Distribuição geográfica de diferentes conjuntos de genes detectados no Mediterrâneo e no Irã usando o software Structure
(A) Distribuição geográfica de diferentes conjuntos de genes detectados no Mediterrâneo e no Irã usando o software Structure. O tamanho dos círculos refere-se ao número de amostras. (B) Quatro populações detectadas com base em todo o conjunto de amostras. Vermelho: Cultivares do Mediterrâneo Ocidental (WM), incluindo Marrocos, Espanha e Portugal; azul: Cultivares do Mediterrâneo Central-Oriental (CEM), incluindo Argélia, Tunísia, França, Itália, Croácia, Albânia, Grécia, Turquia, Egito, Chipre, Líbano e Síria; verde escuro e verde claro: cultivares iranianas e ecótipos (IR). (C) amostras iranianas divididas em quatro populações (1-4).

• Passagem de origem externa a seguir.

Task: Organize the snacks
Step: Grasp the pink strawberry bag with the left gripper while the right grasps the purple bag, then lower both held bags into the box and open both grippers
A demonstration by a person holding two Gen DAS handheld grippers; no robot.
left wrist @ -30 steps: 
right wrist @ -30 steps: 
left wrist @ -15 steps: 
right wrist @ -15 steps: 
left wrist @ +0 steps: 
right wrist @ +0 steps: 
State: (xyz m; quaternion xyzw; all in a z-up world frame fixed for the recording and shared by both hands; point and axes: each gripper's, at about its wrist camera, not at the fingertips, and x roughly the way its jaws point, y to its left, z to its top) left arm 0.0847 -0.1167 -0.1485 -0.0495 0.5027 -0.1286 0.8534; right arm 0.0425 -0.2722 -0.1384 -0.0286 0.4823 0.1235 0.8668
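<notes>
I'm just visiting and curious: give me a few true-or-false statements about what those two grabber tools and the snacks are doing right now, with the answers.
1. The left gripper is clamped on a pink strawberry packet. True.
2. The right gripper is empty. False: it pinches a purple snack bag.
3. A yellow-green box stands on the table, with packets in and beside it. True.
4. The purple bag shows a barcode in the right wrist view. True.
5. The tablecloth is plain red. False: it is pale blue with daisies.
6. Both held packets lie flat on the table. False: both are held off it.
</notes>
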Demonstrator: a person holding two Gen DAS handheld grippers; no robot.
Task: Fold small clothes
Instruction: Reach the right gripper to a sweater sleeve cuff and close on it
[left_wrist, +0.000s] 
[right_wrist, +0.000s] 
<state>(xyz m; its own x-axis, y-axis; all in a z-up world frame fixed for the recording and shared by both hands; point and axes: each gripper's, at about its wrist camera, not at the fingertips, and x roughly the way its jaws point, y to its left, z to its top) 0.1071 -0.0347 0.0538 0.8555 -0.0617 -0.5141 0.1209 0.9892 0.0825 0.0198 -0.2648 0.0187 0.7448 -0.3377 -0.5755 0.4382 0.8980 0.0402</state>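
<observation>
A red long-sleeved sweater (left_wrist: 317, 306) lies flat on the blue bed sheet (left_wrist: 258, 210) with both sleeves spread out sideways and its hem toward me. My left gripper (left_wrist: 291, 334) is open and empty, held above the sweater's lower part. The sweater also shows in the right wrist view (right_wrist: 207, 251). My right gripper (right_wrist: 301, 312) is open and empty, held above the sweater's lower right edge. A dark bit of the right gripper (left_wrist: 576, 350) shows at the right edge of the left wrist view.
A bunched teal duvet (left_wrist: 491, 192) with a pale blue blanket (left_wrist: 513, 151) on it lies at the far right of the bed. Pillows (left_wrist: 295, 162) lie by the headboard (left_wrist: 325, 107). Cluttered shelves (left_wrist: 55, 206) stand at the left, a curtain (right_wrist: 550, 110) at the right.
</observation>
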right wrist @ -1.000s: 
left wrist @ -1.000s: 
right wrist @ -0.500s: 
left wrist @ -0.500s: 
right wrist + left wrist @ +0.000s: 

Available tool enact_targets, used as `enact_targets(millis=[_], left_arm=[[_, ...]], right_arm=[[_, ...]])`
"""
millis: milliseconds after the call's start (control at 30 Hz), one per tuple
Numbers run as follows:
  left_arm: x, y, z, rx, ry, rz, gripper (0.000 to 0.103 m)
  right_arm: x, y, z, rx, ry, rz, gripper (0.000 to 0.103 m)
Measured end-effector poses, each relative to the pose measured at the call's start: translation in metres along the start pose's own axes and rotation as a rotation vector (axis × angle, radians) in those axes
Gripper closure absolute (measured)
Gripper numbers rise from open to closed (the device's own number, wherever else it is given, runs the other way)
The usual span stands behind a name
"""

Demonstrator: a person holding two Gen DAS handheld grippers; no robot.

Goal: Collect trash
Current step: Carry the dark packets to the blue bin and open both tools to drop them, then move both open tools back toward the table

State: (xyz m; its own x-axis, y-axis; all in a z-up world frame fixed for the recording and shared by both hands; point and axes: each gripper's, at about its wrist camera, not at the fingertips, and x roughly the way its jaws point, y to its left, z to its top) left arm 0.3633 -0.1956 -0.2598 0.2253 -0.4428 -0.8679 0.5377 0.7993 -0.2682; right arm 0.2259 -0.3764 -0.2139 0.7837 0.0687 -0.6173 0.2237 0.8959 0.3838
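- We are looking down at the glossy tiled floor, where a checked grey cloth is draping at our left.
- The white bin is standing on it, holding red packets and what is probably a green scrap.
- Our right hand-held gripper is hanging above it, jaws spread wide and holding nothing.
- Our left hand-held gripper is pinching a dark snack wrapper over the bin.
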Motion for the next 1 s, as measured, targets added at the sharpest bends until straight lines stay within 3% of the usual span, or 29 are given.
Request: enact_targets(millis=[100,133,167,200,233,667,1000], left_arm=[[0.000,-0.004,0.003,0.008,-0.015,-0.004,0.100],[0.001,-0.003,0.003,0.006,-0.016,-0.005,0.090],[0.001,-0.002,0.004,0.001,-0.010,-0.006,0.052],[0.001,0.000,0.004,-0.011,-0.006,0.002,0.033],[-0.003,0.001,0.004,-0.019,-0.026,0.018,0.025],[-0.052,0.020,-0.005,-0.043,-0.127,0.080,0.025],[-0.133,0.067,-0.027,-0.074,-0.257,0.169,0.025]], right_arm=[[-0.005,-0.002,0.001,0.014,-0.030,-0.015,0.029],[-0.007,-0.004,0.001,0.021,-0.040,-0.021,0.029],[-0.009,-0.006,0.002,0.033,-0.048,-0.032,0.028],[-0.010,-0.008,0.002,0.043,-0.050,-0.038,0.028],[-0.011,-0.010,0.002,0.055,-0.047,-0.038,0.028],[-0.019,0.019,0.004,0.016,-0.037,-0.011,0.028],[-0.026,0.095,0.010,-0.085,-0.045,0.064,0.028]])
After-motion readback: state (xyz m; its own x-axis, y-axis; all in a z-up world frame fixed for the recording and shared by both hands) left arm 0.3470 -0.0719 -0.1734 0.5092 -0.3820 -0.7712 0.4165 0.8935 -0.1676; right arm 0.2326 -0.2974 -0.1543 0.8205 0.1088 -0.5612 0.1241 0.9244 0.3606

A computação bayesiana aproximada foi aplicada para definir a história demográfica das azeitonas, incluindo o germoplasma iraniano, e a modelagem da distribuição de espécies foi realizada para entender o impacto do período quaternário tardio na distribuição da azeitona. Duas rotas de diferenciação da azeitona são propostas: uma para o oeste, espalhando-se ao longo da bacia do Mediterrâneo, e outra movendo-se para o leste, atingindo o planalto iraniano antes de sua domesticação.